Joël Martel
Chen Qiushi, un avocat reconverti en activiste, s’est rendu à Wuhan, en Chine, juste avant la quarantaine, afin d’y effectuer des reportages.
Chen Qiushi, un avocat reconverti en activiste, s’est rendu à Wuhan, en Chine, juste avant la quarantaine, afin d’y effectuer des reportages.

La vie sous une cloche de verre

CHRONIQUES / Ça s’est passé dans un autre monde. Je vous parle de celui où on se serrait la main et où on s’entassait comme des sardines dans un petit restaurant sans même se poser de questions.

D’habitude, je suis très mauvais avec les dates, mais dans ce cas-ci, je peux précisément vous dire que ça s’est déroulé le 30 janvier dernier.

Ce soir-là, j’étais allé rendre visite à mes amis qui exploitent leur petit restaurant et j’en avais profité pour siroter deux ou trois bières en discutant avec eux.

À un moment donné, je ne sais pas trop pourquoi nous en sommes arrivés à ce sujet, mais bon, on a fini par discuter de ce « nouveau virus », Roby et moi. C’était encore à l’époque où les moindres inquiétudes quant à ce virus disparaissaient aussitôt en poussière dès qu’on se souvenait que c’était « juste une grippe ».

Or, quelques jours avant cela, j’avais commencé à m’intéresser aux reportages de Chen Qiushi, cet avocat reconverti en activiste qui avait décidé de se rendre à Wuhan, en Chine, juste avant la quarantaine, afin d’y effectuer des reportages. Je vous en ai même parlé une ou deux fois.

Alors hop, quand est venu le temps de se rassurer en se rappelant que c’était « juste un grippe », j’ai décidé de sortir du placard en déclarant que moi, je commençais à m’inquiéter. J’ai expliqué à Roby les grandes lignes de ce que j’avais appris en regardant les vidéos de Chen Qiushi, puis il m’a demandé de lui envoyer « un lien » sur Messenger. C’est pour ça que je me souviens de la date. Le lien est encore là, dans notre discussion privée. Une adresse YouTube et un simple message de ma part indiquant : « Chen, tel que promis ! ». Comme un avertissement du futur que j’étais plus ou moins conscient de lui envoyer.

Je me souviens que ce soir-là, pendant que je parlais de tout ça avec Roby, j’avais eu un drôle de pressentiment comme quoi à un moment donné de notre vie, je me rappellerais de cette discussion.

L’autre soir, j’ai écrit à Roby et je lui ai demandé s’il s’en souvenait.
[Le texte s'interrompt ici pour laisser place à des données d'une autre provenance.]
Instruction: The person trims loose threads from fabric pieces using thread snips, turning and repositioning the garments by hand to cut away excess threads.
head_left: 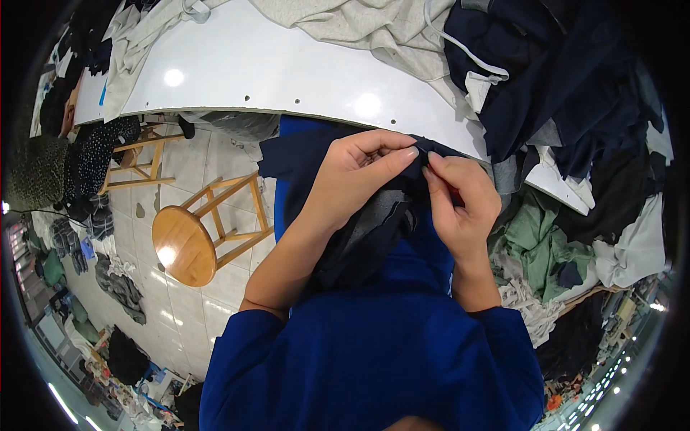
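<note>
A dark navy piece of fabric (305, 161) hangs over my lap, with a grey patch showing in its folds. My left hand (366, 169) pinches its upper edge between thumb and fingers, close to the table's front edge. Just to the right, my right hand (460, 194) pinches the same edge with thumb and forefinger. The fingertips of both hands are close together. Whether anything small lies between them is too fine to make out.
The white table (215, 68) curves in front of me. Beige fabric (359, 29) and a navy pile (532, 72) lie on it. A wooden stool (183, 244) stands at left on the tiled floor. Green cloth (539, 237) is heaped at right. Another person in dotted clothing (97, 161) is at far left.
</note>
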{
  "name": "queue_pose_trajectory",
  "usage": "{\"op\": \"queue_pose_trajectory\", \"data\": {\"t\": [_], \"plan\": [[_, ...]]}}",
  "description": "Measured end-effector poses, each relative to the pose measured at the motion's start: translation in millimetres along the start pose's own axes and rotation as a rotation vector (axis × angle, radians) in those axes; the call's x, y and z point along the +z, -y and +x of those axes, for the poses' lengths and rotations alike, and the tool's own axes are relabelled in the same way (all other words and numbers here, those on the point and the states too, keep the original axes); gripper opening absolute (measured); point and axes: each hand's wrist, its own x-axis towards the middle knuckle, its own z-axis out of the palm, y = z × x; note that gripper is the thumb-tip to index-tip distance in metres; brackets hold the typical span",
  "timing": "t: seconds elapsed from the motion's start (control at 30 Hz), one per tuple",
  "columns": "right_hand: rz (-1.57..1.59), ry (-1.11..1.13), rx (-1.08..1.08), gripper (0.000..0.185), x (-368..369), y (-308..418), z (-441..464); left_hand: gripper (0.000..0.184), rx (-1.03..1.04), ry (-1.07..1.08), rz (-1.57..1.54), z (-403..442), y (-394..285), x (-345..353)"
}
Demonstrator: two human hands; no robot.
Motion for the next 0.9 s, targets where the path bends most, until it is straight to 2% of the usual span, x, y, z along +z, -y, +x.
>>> {"op": "queue_pose_trajectory", "data": {"t": [0.07, 0.13, 0.9], "plan": [[0.016, 0.000, 0.006, 0.023, 2, 3, 0, 0.018, -0.003, -0.005, -0.036, 1, 1, -2], [0.149, -0.073, 0.187, 0.024, 2, 10, -2, 0.018, -0.008, -0.009, -0.049, 1, 1, -1], [0.146, -0.056, 0.194, 0.026, -2, 11, 0, 0.018, 0.008, -0.037, 0.020, 1, 1, 1]]}}
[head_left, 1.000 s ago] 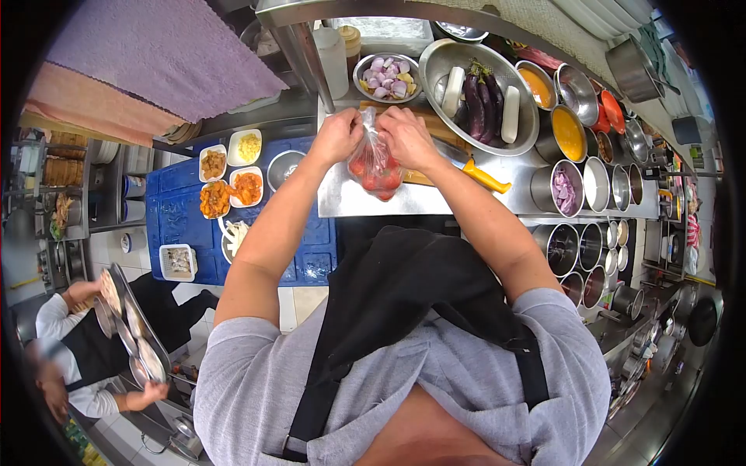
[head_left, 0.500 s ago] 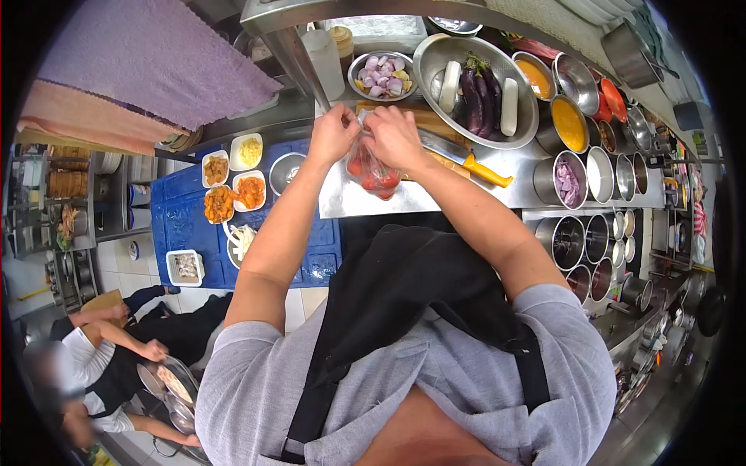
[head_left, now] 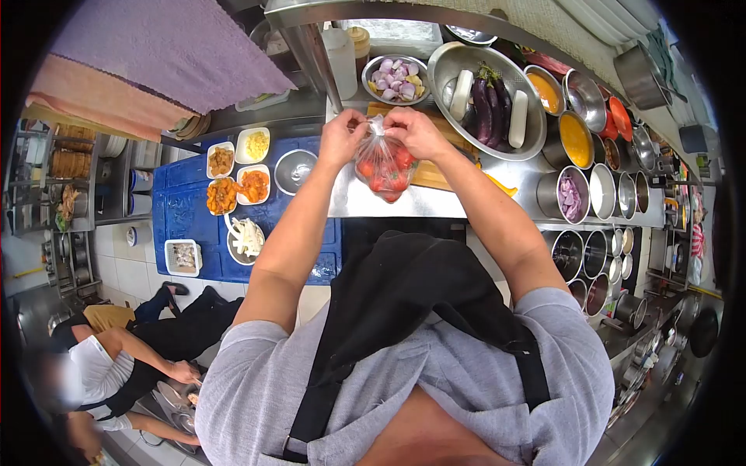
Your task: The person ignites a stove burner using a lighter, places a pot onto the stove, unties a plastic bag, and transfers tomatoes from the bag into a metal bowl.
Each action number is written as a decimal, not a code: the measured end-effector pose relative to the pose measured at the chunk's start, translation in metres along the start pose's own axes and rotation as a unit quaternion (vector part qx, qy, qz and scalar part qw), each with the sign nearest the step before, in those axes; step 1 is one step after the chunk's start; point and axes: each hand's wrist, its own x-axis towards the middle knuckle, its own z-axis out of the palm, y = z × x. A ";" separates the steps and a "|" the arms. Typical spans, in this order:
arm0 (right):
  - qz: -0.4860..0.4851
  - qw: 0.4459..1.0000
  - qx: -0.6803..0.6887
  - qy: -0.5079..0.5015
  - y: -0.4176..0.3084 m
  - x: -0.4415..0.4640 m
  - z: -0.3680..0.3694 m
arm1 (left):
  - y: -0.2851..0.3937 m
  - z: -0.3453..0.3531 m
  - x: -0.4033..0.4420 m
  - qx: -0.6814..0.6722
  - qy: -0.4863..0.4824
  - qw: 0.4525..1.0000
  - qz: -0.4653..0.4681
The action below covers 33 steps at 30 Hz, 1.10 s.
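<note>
A clear plastic bag point(head_left: 386, 167) of red produce, which looks like tomatoes, hangs between my hands above the steel counter point(head_left: 353, 203). My left hand point(head_left: 342, 138) pinches the gathered neck of the bag from the left. On the other side my right hand point(head_left: 418, 133) grips the neck with thumb and fingers. The neck looks twisted or knotted. Behind the bag lies a wooden cutting board point(head_left: 435, 175), partly covered by my right forearm. The yellow handle of a knife point(head_left: 499, 184) shows past that forearm; its blade is hidden.
A bowl of peeled onions point(head_left: 395, 80) and a colander point(head_left: 443, 62) with eggplants and white radishes stand at the back. Pots line the right. Small dishes point(head_left: 253, 185) sit on a blue surface point(head_left: 175, 233) at left. A co-worker point(head_left: 116, 357) handles pans at lower left.
Both hands have spread slightly apart at the bag's neck, and the bag now shows more fully between them. The knife has become mostly hidden behind my right forearm. The view has shifted slightly.
</note>
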 end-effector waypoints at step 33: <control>0.124 0.977 -0.050 0.164 0.006 -0.006 -0.004 | 0.005 0.010 -0.013 -0.068 -0.063 0.996 -0.016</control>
Il m’a aussitôt répondu à l’affirmative, laissant sous-entendre que cette discussion avait habité ses pensées depuis tout ce temps.

Puis, un récent matin, le restaurant de mes amis a annoncé une fermeture temporaire.

Comme si notre vie d’avant avait été placée sous une cloche de verre.

Je ne suis pas le premier à le dire et j’espère surtout ne pas être le dernier, mais si on finit, un jour, par se sortir de tout ce bordel, on aura une grosse dette envers tous les travailleurs et toutes les travailleuses qui sont au front afin d’assurer le fonctionnement « normal » de la société.

Je crois que nous devrions nous montrer très reconnaissants à l’égard de ceux et celles qui travaillent dans le secteur de l’alimentation, de la santé, de l’agriculture et du transport de marchandises. Et ici, pardonnez-moi d’avance, car je suis certain que j’en ai oublié une tonne.

D’ailleurs, de nombreuses personnes qui travaillent dans le public rappellent chaque jour, sur les réseaux sociaux, qu’il est important de leur faire très attention.

Alors, petit rappel comme ça pour tout le monde : respectez une distance appropriée avec tous les employés que vous croisez, qu’il s’agisse du commis qui remplit pour une millième fois les étagères ou la caissière. Non seulement ces employés ne méritent vraiment pas d’être contaminés, mais en plus, ça augmente considérablement le nombre de contaminations potentielles, tout en risquant d’étouffer encore plus le secteur de l’alimentation en provoquant le retrait d’un précieux travailleur.

Enfin, petit message à ceux et celles qui ont toujours aimé ça, profiter de leur petit power trip en adoptant une attitude comme quoi « le client est roi » auprès des caissières et des commis : ce temps-là est maintenant révolu. Vous avez désormais besoin d’eux plus que jamais et compte tenu de tout le stress et la pression avec lesquelles ces travailleurs et ces travailleuses doivent composer, ça ne serait peut-être pas une mauvaise idée de leur démontrer un peu reconnaissance en leur adressant un petit sourire.

Profitez-en, pendant qu’un masque ne le cache pas.